她记得原文说镇南王妃对阿姐很好,那……应该也不会为难她。
糯糯的小团子长成了大姑娘,还甜甜地唤王妃娘娘……镇南王妃似乎有点理解,她这个骨子里就偏执的小儿子,为何盯上她了。
她玉山岫豪爽半辈子,年轻时嫁与从小长在军营里的“粗人”——镇南王封逐松,生了个大儿子少年老成,唯独小儿子既不像他父亲,也不像自己。

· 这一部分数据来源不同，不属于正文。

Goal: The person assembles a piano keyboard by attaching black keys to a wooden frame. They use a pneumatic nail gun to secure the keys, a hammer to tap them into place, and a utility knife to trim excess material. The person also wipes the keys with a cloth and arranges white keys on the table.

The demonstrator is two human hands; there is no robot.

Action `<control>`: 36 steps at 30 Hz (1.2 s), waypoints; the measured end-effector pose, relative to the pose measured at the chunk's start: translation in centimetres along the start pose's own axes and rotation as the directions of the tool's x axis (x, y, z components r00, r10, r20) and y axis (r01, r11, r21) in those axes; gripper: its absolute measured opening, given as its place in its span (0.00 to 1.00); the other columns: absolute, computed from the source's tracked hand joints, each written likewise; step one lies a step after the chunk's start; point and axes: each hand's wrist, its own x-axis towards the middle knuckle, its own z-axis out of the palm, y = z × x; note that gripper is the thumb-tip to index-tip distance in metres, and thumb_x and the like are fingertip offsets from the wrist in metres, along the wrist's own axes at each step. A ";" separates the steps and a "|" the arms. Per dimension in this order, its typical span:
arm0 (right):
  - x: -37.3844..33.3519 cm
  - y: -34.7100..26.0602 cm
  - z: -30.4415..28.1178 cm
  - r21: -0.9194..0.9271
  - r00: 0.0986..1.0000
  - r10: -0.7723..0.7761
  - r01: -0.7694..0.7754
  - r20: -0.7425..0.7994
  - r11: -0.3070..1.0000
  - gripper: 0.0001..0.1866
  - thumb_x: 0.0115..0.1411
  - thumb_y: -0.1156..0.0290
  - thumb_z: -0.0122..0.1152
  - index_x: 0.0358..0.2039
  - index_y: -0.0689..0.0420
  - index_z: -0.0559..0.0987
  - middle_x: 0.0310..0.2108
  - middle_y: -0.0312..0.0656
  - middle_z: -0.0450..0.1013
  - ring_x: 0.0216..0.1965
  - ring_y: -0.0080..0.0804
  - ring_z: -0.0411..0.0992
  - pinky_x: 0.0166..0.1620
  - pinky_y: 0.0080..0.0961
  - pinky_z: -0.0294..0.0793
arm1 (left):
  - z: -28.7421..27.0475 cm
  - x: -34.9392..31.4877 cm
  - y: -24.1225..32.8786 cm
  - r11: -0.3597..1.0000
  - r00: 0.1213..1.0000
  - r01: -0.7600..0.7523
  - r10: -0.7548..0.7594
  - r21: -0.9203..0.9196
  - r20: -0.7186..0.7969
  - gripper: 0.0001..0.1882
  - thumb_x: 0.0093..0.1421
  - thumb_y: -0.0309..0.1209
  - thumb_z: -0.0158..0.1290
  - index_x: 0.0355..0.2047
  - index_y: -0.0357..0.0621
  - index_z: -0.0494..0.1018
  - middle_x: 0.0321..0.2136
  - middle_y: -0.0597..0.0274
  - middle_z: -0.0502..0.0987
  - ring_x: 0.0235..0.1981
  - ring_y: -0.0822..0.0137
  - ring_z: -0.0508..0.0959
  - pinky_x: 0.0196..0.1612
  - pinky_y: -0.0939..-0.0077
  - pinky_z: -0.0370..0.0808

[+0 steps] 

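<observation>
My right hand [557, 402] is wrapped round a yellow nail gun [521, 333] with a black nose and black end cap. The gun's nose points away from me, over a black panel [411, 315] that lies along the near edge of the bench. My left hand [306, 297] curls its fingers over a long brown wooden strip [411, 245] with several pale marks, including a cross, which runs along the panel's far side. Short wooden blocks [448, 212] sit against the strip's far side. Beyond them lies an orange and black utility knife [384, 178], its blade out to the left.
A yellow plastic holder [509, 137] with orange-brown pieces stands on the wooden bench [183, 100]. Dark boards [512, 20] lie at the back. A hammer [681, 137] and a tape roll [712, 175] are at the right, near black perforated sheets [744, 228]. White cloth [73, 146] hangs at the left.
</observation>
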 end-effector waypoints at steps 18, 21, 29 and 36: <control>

他小时候,她就发现这个孩子有很强的占有欲,从小就不喜欢别人碰他的东西。
爱不释手的书本,小皇子抢着要看,被碰过了,人走后他就烧掉了。
明明就是个小孩,偏偏又缺了点人味。
且,但凡他盯上的,没有不能得手的。
有时候她都怀疑,这孩子上辈子喝孟婆汤了吗。
未满三岁时,枫江那个老头批命,收他为徒,至此十三年才回王府。
眼下看来,这孩子的性子非但没有转好,还愈演愈烈。可,姑娘是个痴儿,若是这混小子用不正经的手段……
罢了,儿孙自有儿孙福。
玉山岫心里如何想,面上也分毫不露。
“三三,坐。”私下里她都不拘泥于繁缛礼节,怎么舒爽怎么来。
年青三坐下后,开始玩自己的手指。
只是,一旁那个流氓的眼神真的很难让人看不见。明明昨夜才答应好,不在人前暴露的。
玉山岫命丫鬟端了玫瑰茯苓糕,白粉的糕点压成了桃花状,放在纹样精致的果盘里。
“三三,快尝尝。”
年青三想起来,王妃有个喜好,爱寻摸各处手艺好的厨子。爱美食的人,也美。
绵软,带着淡淡玫瑰花香,清甜不腻。
“好吃,谢谢娘娘。”
原本和和气气的场面,被一声轻笑打破。年青三看了一眼那个莫名其妙就笑的流氓便垂眸不语。
“阿瑞,笑什么?”
“笑她可爱。”就会装,在他面前就从来不笑,对别人可劲儿笑。
玉山岫:……年轻人,老娘是搞不懂你们了。
丫鬟婆子们忍俊不禁,嘴角上翘。
年小姐带着别人没有的纯真无邪,的确可爱,但那就是因为她是痴儿的缘故。
“走,哥哥带你去找好玩儿的。”
年青三双眼一亮,只是……他这么明目张胆的带走人,怎么解释?
直到她被牵着走到封禄瑞的院里,她才反应过来,他解释什么,根本不用。没人管他,也没人敢多嘴。
“好了,你该放开我了。”
房门关上,她背靠着雕花木门,封禄瑞俯首盯着她,“怎么不笑了?刚刚不还挺能笑的。”
她不喜欢他那双眼睛靠得这么近。
“别闹了,你说过要带我去孤河的。”
她以为他又要对她动手动脚,可他直起身,伸出手说,“牵好,我带你去。”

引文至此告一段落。